### Assignment
All of the entries below are to be copied without any alteration.
═══ Records shown
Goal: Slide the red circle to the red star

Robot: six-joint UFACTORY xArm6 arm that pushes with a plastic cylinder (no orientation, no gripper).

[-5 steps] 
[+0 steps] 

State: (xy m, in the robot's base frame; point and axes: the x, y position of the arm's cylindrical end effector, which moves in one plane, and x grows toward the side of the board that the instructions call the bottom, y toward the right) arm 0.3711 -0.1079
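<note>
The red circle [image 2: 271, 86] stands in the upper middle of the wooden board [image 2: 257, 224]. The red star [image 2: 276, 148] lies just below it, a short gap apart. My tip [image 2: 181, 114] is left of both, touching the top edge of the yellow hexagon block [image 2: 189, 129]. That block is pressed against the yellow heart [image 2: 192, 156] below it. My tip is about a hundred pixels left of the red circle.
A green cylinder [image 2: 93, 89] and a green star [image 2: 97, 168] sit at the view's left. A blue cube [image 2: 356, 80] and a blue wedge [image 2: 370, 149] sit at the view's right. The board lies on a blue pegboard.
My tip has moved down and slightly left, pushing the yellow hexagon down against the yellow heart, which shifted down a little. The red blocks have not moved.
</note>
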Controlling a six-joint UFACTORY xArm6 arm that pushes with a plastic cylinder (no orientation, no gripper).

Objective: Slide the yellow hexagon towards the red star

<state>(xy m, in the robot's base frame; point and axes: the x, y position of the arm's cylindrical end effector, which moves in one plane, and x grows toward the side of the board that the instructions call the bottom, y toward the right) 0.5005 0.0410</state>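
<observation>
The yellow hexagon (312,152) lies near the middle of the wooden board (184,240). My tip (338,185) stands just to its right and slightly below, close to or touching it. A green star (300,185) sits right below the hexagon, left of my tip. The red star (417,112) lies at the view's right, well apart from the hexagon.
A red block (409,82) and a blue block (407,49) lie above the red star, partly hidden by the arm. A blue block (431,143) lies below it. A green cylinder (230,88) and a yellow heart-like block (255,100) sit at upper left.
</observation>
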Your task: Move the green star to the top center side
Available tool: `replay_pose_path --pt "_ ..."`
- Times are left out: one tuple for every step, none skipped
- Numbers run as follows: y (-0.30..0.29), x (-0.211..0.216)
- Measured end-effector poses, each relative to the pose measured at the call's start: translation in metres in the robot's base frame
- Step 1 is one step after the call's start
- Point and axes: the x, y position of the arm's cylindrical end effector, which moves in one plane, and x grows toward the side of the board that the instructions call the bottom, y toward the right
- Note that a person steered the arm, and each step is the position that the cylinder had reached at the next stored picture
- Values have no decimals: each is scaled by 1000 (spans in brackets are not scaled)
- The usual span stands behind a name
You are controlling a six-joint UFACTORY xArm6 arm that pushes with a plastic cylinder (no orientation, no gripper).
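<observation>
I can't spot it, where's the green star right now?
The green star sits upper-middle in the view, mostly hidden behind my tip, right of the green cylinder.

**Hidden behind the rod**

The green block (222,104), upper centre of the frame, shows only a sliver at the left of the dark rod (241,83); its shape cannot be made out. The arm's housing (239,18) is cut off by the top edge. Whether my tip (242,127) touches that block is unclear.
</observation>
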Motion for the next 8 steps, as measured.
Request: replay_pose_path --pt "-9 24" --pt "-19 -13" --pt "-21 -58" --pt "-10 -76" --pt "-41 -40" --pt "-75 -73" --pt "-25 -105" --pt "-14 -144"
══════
### Your solution
Goal: Slide the red circle to the red star

Robot: six-joint UFACTORY xArm6 arm that pushes with a plastic cylinder (no orientation, no gripper).

[-5 steps] 
[+0 steps] 

State: (xy m, in the robot's base frame; point and axes: the x, y position of the arm's cylindrical end effector, which moves in one plane, and x grows toward the side of the board that the instructions call the bottom, y toward the right) arm 0.3711 -0.1079
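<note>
The red circle [image 2: 271, 86] stands in the upper middle of the wooden board [image 2: 257, 224]. The red star [image 2: 276, 148] lies just below it, a short gap apart. My tip [image 2: 181, 114] is left of both, touching the top edge of the yellow hexagon block [image 2: 189, 129]. That block is pressed against the yellow heart [image 2: 192, 156] below it. My tip is about a hundred pixels left of the red circle.
A green cylinder [image 2: 93, 89] and a green star [image 2: 97, 168] sit at the view's left. A blue cube [image 2: 356, 80] and a blue wedge [image 2: 370, 149] sit at the view's right. The board lies on a blue pegboard.
My tip has moved down and slightly left, pushing the yellow hexagon down against the yellow heart, which shifted down a little. The red blocks have not moved.
</note>
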Controlling a six-joint UFACTORY xArm6 arm that pushes with a plastic cylinder (no orientation, no gripper).

Objective: Slide the yellow hexagon towards the red star

<state>(xy m, in the robot's base frame; point and axes: the x, y position of the arm's cylindrical end effector, which moves in one plane, and x grows toward the side of the board that the instructions call the bottom, y toward the right) 0.5005 0.0410</state>
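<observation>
The yellow hexagon (312,152) lies near the middle of the wooden board (184,240). My tip (338,185) stands just to its right and slightly below, close to or touching it. A green star (300,185) sits right below the hexagon, left of my tip. The red star (417,112) lies at the view's right, well apart from the hexagon.
A red block (409,82) and a blue block (407,49) lie above the red star, partly hidden by the arm. A blue block (431,143) lies below it. A green cylinder (230,88) and a yellow heart-like block (255,100) sit at upper left.
</observation>
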Your task: Move the green star to the top center side
Available tool: `replay_pose_path --pt "_ ..."`
- Times are left out: one tuple for every step, none skipped
- Numbers run as follows: y (-0.30..0.29), x (-0.211..0.216)
- Measured end-effector poses, each relative to the pose measured at the call's start: translation in metres in the robot's base frame
- Step 1 is one step after the call's start
- Point and axes: the x, y position of the arm's cylindrical end effector, which moves in one plane, and x grows toward the side of the board that the instructions call the bottom, y toward the right
- Note that a person steered the arm, and each step is the position that the cylinder had reached at the next stored picture
- Values have no decimals: each is scaled by 1000 (spans in brackets are not scaled)
- The usual span stands behind a name
You are controlling a six-joint UFACTORY xArm6 arm that pushes with a plastic cylinder (no orientation, no gripper).
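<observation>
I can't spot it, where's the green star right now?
The green star sits upper-middle in the view, mostly hidden behind my tip, right of the green cylinder.

**Hidden behind the rod**

The green block (222,104), upper centre of the frame, shows only a sliver at the left of the dark rod (241,83); its shape cannot be made out. The arm's housing (239,18) is cut off by the top edge. Whether my tip (242,127) touches that block is unclear.
</observation>
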Motion for the next 8 steps, as measured.
Request: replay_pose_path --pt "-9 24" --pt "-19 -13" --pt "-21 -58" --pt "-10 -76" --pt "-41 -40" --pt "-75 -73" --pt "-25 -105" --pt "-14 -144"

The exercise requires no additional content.